Des zones militarisées sous couvert de sécurité nationale
Au printemps 2025, la Maison-Blanche a désigné de vastes étendues de terre le long de la frontière sud comme zones de défense nationale. Ces territoires, placés sous l’autorité militaire, ont permis aux soldats d’intervenir directement dans l’appréhension de migrants en situation irrégulière — une première, car l’armée est généralement interdite d’appliquer la loi sur le sol américain.
Les contrevenants risquent désormais des poursuites pour violation de lois fédérales, dont une datant de 1909, initialement conçue pour protéger les arsenaux militaires. Pourtant, les migrants ignoraient souvent qu’ils pénétraient sur ces terrains.
Des milliers de poursuites, mais peu de condamnations
Depuis avril 2024, au moins 4 700 migrants accusés d’entrée illégale ont également été inculpés pour intrusion militaire. Dans plus de 60 % des cas résolus, ces chefs d’accusation ont été abandonnés ou rejetés par les tribunaux. Pourtant, les procureurs continuent de les multiplier.
Une justice difficile à établir
Notre enquête sur le terrain a révélé les obstacles à ces poursuites :
- Des migrants analphabètes ou ne parlant ni anglais ni espagnol.
- Des panneaux de signalisation espacés et peu visibles.
- Des arrestations souvent éloignées des zones concernées.
« Il est presque impossible de prouver qu’une personne savait qu’elle pénétrait sur un terrain militaire. »
Les autorités justifient les poursuites
Un porte-parole du ministère de la Justice a affirmé que ces poursuites avaient un effet dissuasif sur les traversées illégales et les activités des cartels. Les procureurs soutiennent, quant à eux, que le simple fait de franchir illégalement la frontière suffit à établir l’intention criminelle.
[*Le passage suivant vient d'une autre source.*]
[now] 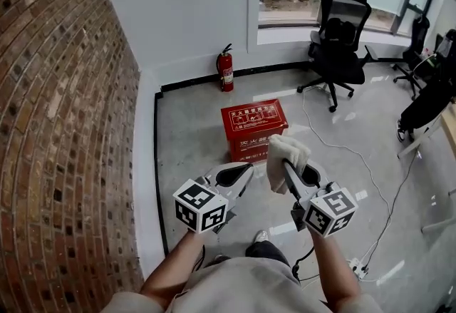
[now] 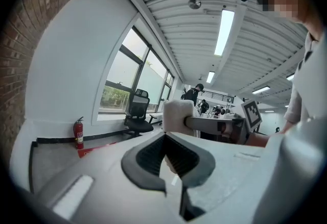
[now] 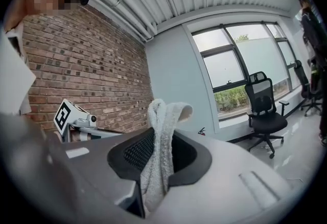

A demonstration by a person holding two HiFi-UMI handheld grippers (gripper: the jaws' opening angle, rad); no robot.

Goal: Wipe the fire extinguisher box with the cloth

Les responsables des bureaux du procureur refusent de s’exprimer malgré nos demandes répétées.
Les conséquences humaines
Certains migrants ont passé plus d’un mois en détention avant leur procès. D’autres, malgré l’abandon des charges, gardent des séquelles juridiques et administratives.
Cette enquête met en lumière les dérives d’une politique migratoire militarisée, où la précipitation prime sur la précision juridique.